If you read my post from last week, you know that I started taking an abstract painting class. Part of the class includes critique, so students can bring in pieces that they are working on for feedback from the teacher. Also, at the end of the class we all got together and critiqued each other’s work.

It was a very helpful process especially to be able to bring my work and say “what does this need.” Fortunately, the piece that was on my post last week got good feedback from the teacher.

She said it was almost finished and just need two swipes of thicker paint, almost like an impasto. I like to paint thickly especially with my palette knife. I am now trying a very large palette knife about 2 1/2 inches wide and 6 inches long. Needless to say, it can cover a lot of canvas.

She suggested that it be in the same color as what was already on the canvas. That was not too difficult a challenge except mixing paint to the exact color as I did several days previously, always takes patience.

Painting showing impasto paint

The Nature of Water and Air, acrylic on canvas, 24 x 30 x 1.5 inches. Ann Hart Marquis

I also started a new painting in class that I almost completely painted over once I got home. I was trying to follow her discussion and suggestions without listening to how I wanted to paint.

Next week, I think that I can incorporate her suggestions and still stay true to myself.

Artist Critique Group

If you read my blog with any kind of regularity, you know that I sometimes think a painting is finished, live with it awhile and then decide that it has some kind of major problem. I have just come to the point on the painting below that it is time to just stop and take a long look at it before proceeding.

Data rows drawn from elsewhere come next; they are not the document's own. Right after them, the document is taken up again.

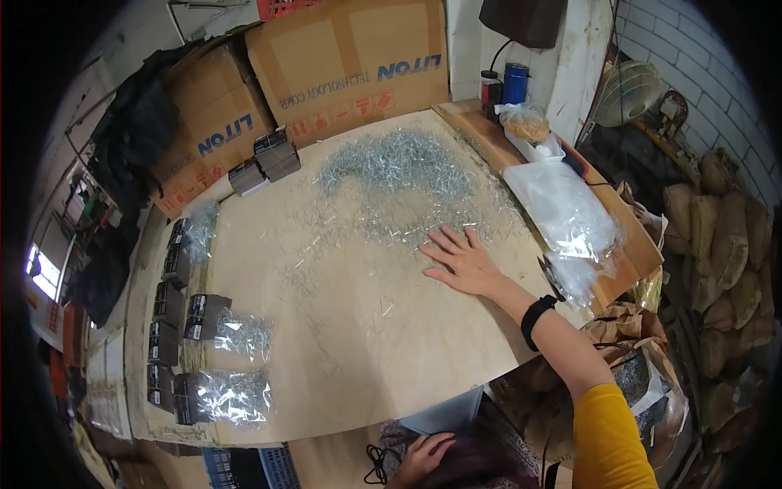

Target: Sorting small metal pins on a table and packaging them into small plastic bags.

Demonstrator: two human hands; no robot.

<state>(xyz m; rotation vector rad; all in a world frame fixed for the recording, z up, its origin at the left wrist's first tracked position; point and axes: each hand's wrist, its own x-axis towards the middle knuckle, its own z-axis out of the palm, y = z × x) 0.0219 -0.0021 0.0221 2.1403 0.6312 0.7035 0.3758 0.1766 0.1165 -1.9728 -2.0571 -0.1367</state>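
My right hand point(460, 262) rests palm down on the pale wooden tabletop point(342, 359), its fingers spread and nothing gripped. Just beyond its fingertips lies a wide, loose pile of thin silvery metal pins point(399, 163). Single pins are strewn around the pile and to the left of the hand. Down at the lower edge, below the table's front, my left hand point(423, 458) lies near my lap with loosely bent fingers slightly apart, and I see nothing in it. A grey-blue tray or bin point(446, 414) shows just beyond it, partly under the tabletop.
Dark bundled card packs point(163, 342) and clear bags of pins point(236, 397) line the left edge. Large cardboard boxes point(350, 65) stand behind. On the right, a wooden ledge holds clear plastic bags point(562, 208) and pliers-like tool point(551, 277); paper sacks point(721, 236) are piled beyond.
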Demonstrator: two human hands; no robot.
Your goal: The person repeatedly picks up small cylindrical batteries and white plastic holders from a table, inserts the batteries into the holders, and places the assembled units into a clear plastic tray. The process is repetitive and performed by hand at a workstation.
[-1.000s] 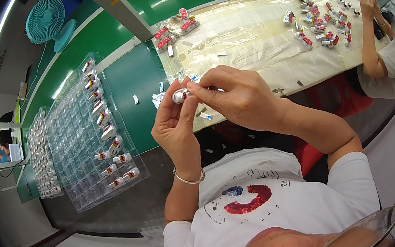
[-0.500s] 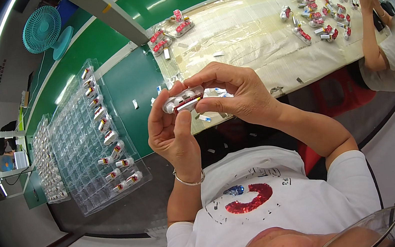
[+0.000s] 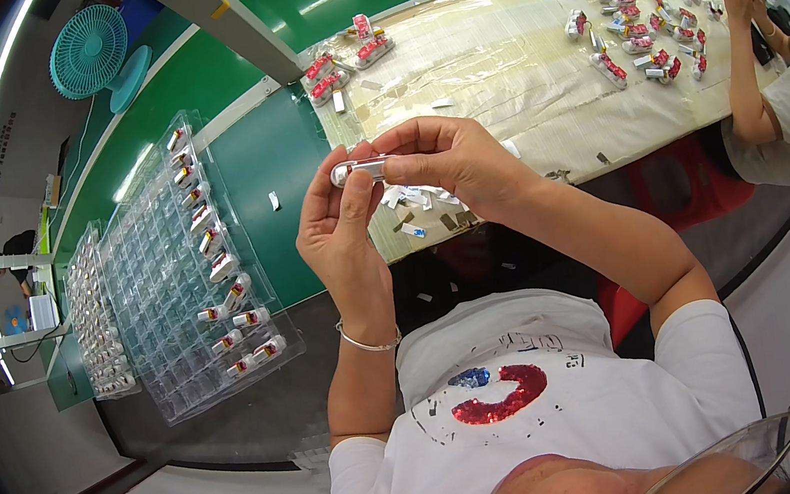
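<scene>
Above the near edge of the bench, both my hands hold a small white oblong plastic casing with a silvery block on its face and a trace of red. My left hand (image 3: 342, 229) pinches the left end of the casing (image 3: 343, 171) between thumb and fingers. At its other end, my right hand (image 3: 458, 159) grips with the thumb in front and the fingers curled over the top. Small paper scraps (image 3: 413, 198) and dark strips lie on the bench just beyond and below my hands.
Left of me, a clear compartment tray (image 3: 158, 321) holds similar pieces along its right side. A fuller tray (image 3: 100, 329) lies beyond. Red-and-white parts (image 3: 325, 77) sit at the back, more (image 3: 632, 30) at right near a co-worker (image 3: 780, 112). A turquoise fan (image 3: 88, 51) stands far left.
The casing has turned in my fingers: its open inside with the red board faced up before, and now the silvery block shows. Both hands have risen slightly.
</scene>
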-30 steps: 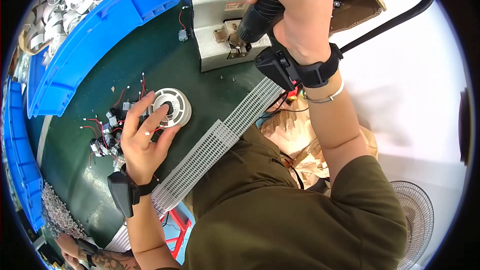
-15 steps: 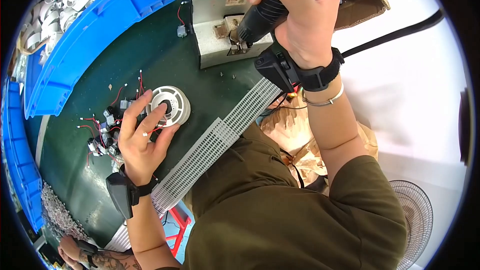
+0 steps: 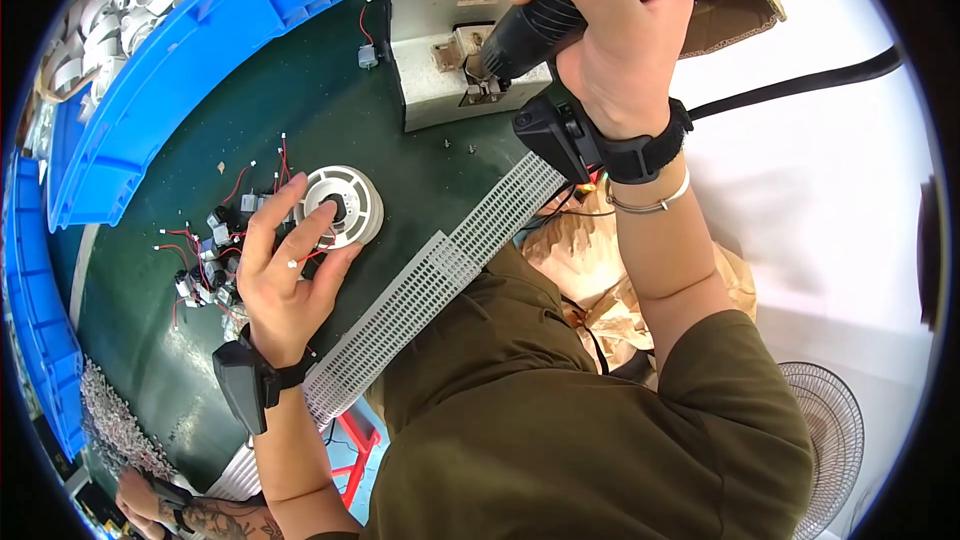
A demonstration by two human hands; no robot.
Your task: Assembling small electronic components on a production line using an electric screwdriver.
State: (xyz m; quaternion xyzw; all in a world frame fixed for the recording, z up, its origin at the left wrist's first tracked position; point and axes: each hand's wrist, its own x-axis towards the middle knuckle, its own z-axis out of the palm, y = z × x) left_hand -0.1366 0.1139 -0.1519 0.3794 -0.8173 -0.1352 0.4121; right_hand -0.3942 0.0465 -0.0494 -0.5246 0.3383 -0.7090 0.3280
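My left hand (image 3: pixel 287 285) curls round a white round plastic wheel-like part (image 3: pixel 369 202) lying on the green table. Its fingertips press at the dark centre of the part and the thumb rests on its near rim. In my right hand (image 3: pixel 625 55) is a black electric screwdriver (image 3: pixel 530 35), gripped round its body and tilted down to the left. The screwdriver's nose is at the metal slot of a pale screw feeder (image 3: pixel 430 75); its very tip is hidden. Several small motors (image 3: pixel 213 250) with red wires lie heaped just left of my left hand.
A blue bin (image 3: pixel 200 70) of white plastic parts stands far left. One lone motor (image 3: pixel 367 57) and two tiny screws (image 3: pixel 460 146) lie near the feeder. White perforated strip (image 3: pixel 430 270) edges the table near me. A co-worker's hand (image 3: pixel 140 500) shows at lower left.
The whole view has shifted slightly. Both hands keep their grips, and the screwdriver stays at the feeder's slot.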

Ann Hart Marquis painting for artist critique group

Untitled- Ireland, acrylic on canvas, 24x30x1.5 inches. ©Ann Hart Marquis

Fortunately, next week I start an abstract painting class where I can work on what I want including getting feedback from the teacher Janet Bothne. If I feel stuck or think that I don’t know what to do next, I can get advice. So this class sounds perfect for me.

In addition, this class includes a critique time with the whole class where I can get or give feedback. I have been looking for an artist critique group for several years. I am excited about the idea that other people will be giving me opinions about my work.

I have friends who do not like to have their work critiqued. According to artist and blogger Sharon Hicks,Some artists cringe at the mere thought of having their work critiqued. The very word ‘critique’ is based on the word ‘criticism’, and in our culture that word has taken on a negative connotation, since to criticize something usually means to point out its faults.”

According to the dictionary, however, the word critic derives from the idea of someone who judges, evaluates, or analyzes literary or artistic works, dramatic or musical performances. To me this is a neutral statement. Ideally a critic can give both positive and negative responses. It relates to the idea of useful criticism.

For me, good and useful criticism  serves one purpose: to give the creator of the work more perspective and help them make their next set of choices. I like the idea of having a set of choices.

I am also open to critique right now. If anyone has ideas of where this painting needs to go next, I would be delighted to hear them.